* _EXERCISE INSTRUCTIONS_:
Where an entry holds an image, skip the image but reproduce the rest word for word.

# # # #

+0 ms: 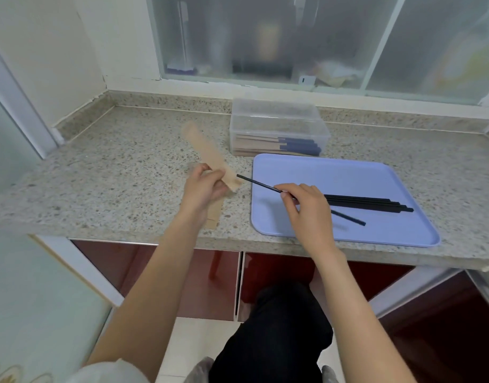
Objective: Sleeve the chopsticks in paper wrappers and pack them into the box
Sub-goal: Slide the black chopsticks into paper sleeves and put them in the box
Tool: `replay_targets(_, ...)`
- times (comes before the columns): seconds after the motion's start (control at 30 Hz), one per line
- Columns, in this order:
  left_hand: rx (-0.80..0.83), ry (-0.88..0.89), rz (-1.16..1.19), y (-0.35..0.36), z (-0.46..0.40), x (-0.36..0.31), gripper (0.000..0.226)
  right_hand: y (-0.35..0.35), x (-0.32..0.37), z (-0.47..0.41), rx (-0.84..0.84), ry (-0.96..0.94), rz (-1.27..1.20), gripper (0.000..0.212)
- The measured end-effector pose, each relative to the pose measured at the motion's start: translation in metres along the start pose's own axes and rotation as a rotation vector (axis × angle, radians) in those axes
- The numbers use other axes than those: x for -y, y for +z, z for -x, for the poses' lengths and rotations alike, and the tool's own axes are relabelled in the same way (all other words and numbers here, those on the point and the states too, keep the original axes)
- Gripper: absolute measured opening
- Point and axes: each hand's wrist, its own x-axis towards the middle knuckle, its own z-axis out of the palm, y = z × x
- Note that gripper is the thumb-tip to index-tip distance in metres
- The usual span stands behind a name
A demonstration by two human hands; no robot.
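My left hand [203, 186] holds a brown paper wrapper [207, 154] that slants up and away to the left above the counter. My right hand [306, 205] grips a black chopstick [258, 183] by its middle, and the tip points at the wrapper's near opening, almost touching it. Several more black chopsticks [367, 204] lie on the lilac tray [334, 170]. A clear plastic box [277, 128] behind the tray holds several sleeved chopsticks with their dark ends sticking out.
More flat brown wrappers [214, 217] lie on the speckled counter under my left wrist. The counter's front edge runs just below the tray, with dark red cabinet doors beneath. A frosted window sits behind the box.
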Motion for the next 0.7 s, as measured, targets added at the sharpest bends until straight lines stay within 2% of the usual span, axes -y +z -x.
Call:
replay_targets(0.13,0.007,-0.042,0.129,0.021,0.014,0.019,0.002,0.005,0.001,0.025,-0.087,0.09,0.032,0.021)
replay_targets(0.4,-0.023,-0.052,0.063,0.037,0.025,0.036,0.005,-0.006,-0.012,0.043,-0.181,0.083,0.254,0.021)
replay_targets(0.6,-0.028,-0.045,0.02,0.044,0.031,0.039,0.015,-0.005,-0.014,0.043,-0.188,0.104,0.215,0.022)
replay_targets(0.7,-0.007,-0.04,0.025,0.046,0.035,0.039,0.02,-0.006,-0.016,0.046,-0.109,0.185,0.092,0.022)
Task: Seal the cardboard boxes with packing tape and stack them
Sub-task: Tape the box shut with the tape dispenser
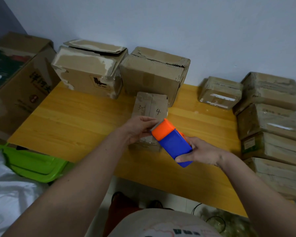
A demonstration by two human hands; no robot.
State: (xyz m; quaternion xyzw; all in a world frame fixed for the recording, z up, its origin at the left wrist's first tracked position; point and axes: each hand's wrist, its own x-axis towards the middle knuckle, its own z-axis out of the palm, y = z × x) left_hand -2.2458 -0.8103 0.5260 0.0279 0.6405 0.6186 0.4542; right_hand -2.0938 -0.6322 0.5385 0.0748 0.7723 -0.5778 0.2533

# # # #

* _RESULT OF THE EXERCISE_:
+0 ms: 
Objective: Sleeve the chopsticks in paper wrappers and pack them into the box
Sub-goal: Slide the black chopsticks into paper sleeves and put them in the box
Tool: `replay_targets(_, ...)`
- times (comes before the columns): seconds after the motion's start (control at 30 Hz), one per line
- Columns, in this order:
  left_hand: rx (-0.80..0.83), ry (-0.88..0.89), rz (-1.16..1.19), y (-0.35..0.36), z (-0.46..0.40), x (-0.36..0.31), gripper (0.000..0.226)
  right_hand: y (-0.35..0.35), x (-0.32..0.37), z (-0.47..0.41), rx (-0.84..0.84), ry (-0.96..0.94), rz (-1.27..1.20), gripper (0.000..0.212)
- The measured end-effector pose, each relative to the pose measured at the motion's start: translation in metres along the start pose's own axes and rotation as a rotation vector (axis × angle, radians) in those axes
- The numbers use other axes than those: x for -y, y for +z, z for -x, for the poses' lengths and rotations alike, and the tool's own axes are relabelled in the same way (all other words and numbers here, those on the point and the states too, keep the original axes)
- Gripper: absolute measured opening
- Point and axes: each hand's wrist, its own x-axis towards the middle knuckle, its own z-axis out of the palm, y = z × x
- Note that gripper is the thumb-tip to index-tip distance in metres
- The usual span stands behind a name
A demonstration by two human hands; no robot.
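My left hand [203, 186] holds a brown paper wrapper [207, 154] that slants up and away to the left above the counter. My right hand [306, 205] grips a black chopstick [258, 183] by its middle, and the tip points at the wrapper's near opening, almost touching it. Several more black chopsticks [367, 204] lie on the lilac tray [334, 170]. A clear plastic box [277, 128] behind the tray holds several sleeved chopsticks with their dark ends sticking out.
More flat brown wrappers [214, 217] lie on the speckled counter under my left wrist. The counter's front edge runs just below the tray, with dark red cabinet doors beneath. A frosted window sits behind the box.
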Motion for the next 0.7 s, as measured, targets added at the sharpest bends until straight lines stay within 2% of the usual span, axes -y +z -x.
Call:
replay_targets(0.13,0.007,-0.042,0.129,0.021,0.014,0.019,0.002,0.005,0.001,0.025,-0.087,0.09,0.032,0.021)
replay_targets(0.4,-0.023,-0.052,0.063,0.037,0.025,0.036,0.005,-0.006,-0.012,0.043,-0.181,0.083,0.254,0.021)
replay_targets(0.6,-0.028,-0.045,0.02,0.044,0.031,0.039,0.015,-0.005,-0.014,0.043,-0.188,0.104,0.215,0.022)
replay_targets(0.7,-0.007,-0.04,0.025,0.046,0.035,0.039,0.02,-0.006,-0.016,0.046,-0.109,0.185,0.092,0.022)
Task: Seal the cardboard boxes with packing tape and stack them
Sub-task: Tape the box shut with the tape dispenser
A demonstration by two human hands; no robot.
State: (xyz m; quaternion xyzw; all in a world frame fixed for the recording, z up, its origin at the left wrist's first tracked position; point and axes: each hand's wrist, its own x-axis towards the middle knuckle, its own z-axis out of the palm, y = z × x) left_hand -2.2458 -0.8103 0.5260 0.0279 0.6405 0.6186 0.4542; right_hand -2.0938 -0.6322 0.5385 0.0748 0.7723 -0.5778 0.2533

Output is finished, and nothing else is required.